What is a model?
A model is a term that allows dozens of definitions. Here the following
definition will be used. Model can be defined as a simplified
representation of reality with an objective of its explanation or
prediction. Depending on purpose, the desired accuracy, available
data and other factors, models could use very different representation
apparatus. For example, a structural engineer applies material sciences
and formulates equations describing the material behaviour, or he/she
builds a simplified structure resembling a real one and tests various
designs, load conditions, etc. Different methods can be used to
construct such representation.
There are some steps that are normally undertaken when a model
is to be built. In a simple way they can be formulated as follows.
1. Explore the problem space: state the problem.
2. Explore the solution space: specify what exactly is expected
as output.
3. Specify the modelling methods and choose the tools (software).
4. Perform the modelling (this part is often called data
mining):
- prepare the data;
- survey the data;
- build the model.
5. Apply the model (and discover some knowledge).
6. Evaluate results.
In the context of civil engineering and hydroinformatics the following
models scan be considered:

Hydroinformatics system and the used models
What is data-driven modelling? Context of civil engineering
Traditionally, modelling in civil engineering is based on good
understanding of the underlying processes and use so-called "physically-based"
(or "knowledge-driven", behavioral) models. Physical
principles describing the water dynamics are written down as the
equations (for example, the Navier-Stokes equations), they are transformed
them into the solvable form and solved using a computer.
These could be for example, models based on Navier-Stokes equation
describing behavior of water in particular circumstances. Examples
are surface (river) water 1D models, coastal 2D models, groundwater
models, etc. Equations are solved using finite-difference, finite-element
or other schemes and results - normally water levels, discharges
- are presented to decision makers. Often such models are called
simulation models. Knowledge-driven models can be also "social",
"economic", etc. The observed data is used during the
model calibration. Such models are referred as physically-based,
simulation, or process models.
On the contrary, "data-driven" model of a system
is defined as a model connecting the system state variables (input,
internal and output variables) with only a limited knowledge of
the details about the "physical" behavior of the system.
Probably the simplest data-driven model is a linear regression model.
The general knowledge of physics is of course needed (for the proper
choice of relevant parameters) but this knowledge may be not so
detailed as needed for the physically-based models. "Hybrid
models" combine both types of models.
Generally speaking, the physically-based models are more accurate
and more general. The problem is that sometimes it is not possible
to build trustworthy models. In such cases, if the observation data
is available, the data-driven models may help.

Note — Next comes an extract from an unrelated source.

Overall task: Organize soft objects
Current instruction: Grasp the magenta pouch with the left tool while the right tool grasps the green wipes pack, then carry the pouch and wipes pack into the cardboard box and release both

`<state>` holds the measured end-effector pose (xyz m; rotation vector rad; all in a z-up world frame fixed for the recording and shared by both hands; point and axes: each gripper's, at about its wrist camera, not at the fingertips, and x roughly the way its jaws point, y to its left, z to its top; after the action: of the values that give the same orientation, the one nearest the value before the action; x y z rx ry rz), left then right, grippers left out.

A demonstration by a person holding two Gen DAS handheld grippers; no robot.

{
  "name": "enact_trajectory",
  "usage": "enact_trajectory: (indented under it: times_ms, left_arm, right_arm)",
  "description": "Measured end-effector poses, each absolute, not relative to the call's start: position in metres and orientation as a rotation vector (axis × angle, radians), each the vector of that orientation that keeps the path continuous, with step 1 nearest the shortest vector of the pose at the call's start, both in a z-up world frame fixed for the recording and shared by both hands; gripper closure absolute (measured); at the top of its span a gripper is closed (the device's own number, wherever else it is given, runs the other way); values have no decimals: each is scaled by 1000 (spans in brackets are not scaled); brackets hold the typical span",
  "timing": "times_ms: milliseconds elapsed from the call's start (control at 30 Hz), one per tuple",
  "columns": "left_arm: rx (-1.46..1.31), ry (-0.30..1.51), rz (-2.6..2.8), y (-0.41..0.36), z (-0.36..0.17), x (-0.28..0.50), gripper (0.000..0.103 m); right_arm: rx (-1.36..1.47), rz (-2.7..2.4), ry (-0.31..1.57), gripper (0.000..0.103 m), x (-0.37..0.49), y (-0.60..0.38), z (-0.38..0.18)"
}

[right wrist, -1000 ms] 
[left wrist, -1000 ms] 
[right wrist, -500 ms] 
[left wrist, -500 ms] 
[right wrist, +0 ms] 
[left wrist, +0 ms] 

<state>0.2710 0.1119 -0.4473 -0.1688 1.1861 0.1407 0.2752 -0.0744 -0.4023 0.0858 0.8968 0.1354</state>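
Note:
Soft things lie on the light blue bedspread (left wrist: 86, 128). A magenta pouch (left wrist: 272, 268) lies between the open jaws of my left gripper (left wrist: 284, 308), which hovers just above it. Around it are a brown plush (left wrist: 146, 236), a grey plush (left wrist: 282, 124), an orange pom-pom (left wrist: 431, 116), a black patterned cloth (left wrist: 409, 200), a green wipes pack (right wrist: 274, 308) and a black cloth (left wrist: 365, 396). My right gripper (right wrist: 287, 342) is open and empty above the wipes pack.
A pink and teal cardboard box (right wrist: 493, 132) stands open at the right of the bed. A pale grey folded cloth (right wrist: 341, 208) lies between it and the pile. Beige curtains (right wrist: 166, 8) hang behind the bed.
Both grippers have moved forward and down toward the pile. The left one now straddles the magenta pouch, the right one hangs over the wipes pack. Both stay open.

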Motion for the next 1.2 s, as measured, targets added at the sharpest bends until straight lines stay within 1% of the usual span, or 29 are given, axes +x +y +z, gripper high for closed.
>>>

DDM complements the
simulation modelling and in some cases could replace it.
Machine learning
ML is traditionally considered as a part of Artificial Intelligence.
It is aiming at building programs that improve with experience (that
is, learn). The two most important problems that ML solves are:
- classification – when an example (a point in the input space)
has to be classified to one of several classes;
- regression (numerical prediction).
Important results were achieved in this area in the 1970-80s. The
researchers from Prof. Aizerman's group in the Institute of Control
Problems of the Russian Academy of Sciences could be mentioned here.
One of the outstanding results of that group was the development
by Vladimir Vapnik of statistical learning theory, used currently
in techniques based on the so-called support vector machines
(do not confuse with vector computers!). This area received lately
a lot of attention (see Vapnik's book The Nature of Staistical
Learning Theory, 1995).
Relation between data-driven modelling and machine learning
Simply put, a data driven model is based on machine
learning techinques. The process of its training is in fact a machine
learning process.

Learning in data-driven modelling
What is data mining?
Data mining relates to statistics, data analysis, databases,
and machine learning. Data mining is closely related to the analysis
(mining) of very large data sets in databases. It allows for finding
trends and relationships between variables characterising systems
and processes with the objective of predicting their future state.
Data mining is often mentioned as part of a wider area - knowledge
discovery in databases (KDD). Important applications of data
mining and KDD are seen in banking, financial services and marketing.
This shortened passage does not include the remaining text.